▶ **THE PROBLEM**
Give back each line of the data exactly.

▶ **SOURCE DATA**
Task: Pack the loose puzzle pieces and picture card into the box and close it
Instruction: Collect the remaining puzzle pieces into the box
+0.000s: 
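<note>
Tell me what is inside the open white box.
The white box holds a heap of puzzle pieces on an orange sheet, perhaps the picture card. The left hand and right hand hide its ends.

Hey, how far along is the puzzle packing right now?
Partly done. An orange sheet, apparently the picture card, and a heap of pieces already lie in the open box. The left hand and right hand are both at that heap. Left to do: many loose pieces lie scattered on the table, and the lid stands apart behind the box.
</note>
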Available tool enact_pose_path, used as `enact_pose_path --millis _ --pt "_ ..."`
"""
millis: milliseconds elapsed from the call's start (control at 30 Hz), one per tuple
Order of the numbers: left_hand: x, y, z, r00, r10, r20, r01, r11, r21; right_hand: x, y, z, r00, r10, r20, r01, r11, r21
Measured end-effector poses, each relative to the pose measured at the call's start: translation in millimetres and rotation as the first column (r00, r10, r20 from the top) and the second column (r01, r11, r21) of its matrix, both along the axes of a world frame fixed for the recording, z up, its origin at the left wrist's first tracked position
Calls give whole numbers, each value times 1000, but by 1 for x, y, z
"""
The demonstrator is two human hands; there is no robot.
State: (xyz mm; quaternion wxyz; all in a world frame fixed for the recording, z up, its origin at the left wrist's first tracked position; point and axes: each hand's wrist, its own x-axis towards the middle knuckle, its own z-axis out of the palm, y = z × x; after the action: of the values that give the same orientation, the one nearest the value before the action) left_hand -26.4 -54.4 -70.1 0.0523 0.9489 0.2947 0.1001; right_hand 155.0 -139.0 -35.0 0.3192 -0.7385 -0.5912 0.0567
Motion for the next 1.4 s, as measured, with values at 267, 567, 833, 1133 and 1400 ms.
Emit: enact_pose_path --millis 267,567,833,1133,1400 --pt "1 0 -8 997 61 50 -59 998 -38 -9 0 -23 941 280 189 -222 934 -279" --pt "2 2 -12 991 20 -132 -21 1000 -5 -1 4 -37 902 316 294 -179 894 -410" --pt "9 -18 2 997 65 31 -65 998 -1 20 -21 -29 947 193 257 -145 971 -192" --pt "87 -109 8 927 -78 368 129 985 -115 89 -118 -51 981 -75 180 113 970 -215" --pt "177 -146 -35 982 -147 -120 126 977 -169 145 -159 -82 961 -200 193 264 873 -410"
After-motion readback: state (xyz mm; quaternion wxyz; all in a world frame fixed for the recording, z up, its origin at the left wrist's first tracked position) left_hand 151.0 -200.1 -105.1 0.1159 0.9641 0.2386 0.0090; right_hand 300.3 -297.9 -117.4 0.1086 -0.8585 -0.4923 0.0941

▶ **EXPECTED OUTPUT**
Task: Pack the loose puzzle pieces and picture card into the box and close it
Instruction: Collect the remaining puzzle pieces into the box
+0.000s: 
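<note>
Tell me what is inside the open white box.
The white box holds a heap of puzzle pieces on an orange sheet, perhaps the picture card. The left hand and right hand hide its ends.

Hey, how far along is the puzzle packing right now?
Partly done. An orange sheet, apparently the picture card, and a heap of pieces already lie in the open box. The left hand and right hand are both at that heap. Left to do: many loose pieces lie scattered on the table, and the lid stands apart behind the box.
</note>
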Available tool enact_pose_path, used as `enact_pose_path --millis _ --pt "_ ..."`
"""
millis: milliseconds elapsed from the call's start (control at 30 Hz), one per tuple
Order of the numbers: left_hand: x, y, z, r00, r10, r20, r01, r11, r21; right_hand: x, y, z, r00, r10, r20, r01, r11, r21
Measured end-effector poses, each relative to the pose measured at the call's start: translation in millimetres and rotation as the first column (r00, r10, r20 from the top) and the second column (r01, r11, r21) of its matrix, both along the axes of a world frame fixed for the recording, z up, its origin at the left wrist's first tracked position
Calls give whole numbers, each value times 1000, but by 1 for x, y, z
"""
The demonstrator is two human hands; there is no robot.
State: (xyz mm; quaternion wxyz; all in a world frame fixed for the recording, z up, its origin at the left wrist's first tracked position; point and axes: each hand's wrist, its own x-axis towards the middle knuckle, its own z-axis out of the palm, y = z × x; after the action: of the values that give the same orientation, the one nearest the value before the action) left_hand -26.4 -54.4 -70.1 0.0523 0.9489 0.2947 0.1001; right_hand 155.0 -139.0 -35.0 0.3192 -0.7385 -0.5912 0.0567
Motion for the next 1.4 s, as measured, with values at 267, 567, 833, 1133 and 1400 ms.
Emit: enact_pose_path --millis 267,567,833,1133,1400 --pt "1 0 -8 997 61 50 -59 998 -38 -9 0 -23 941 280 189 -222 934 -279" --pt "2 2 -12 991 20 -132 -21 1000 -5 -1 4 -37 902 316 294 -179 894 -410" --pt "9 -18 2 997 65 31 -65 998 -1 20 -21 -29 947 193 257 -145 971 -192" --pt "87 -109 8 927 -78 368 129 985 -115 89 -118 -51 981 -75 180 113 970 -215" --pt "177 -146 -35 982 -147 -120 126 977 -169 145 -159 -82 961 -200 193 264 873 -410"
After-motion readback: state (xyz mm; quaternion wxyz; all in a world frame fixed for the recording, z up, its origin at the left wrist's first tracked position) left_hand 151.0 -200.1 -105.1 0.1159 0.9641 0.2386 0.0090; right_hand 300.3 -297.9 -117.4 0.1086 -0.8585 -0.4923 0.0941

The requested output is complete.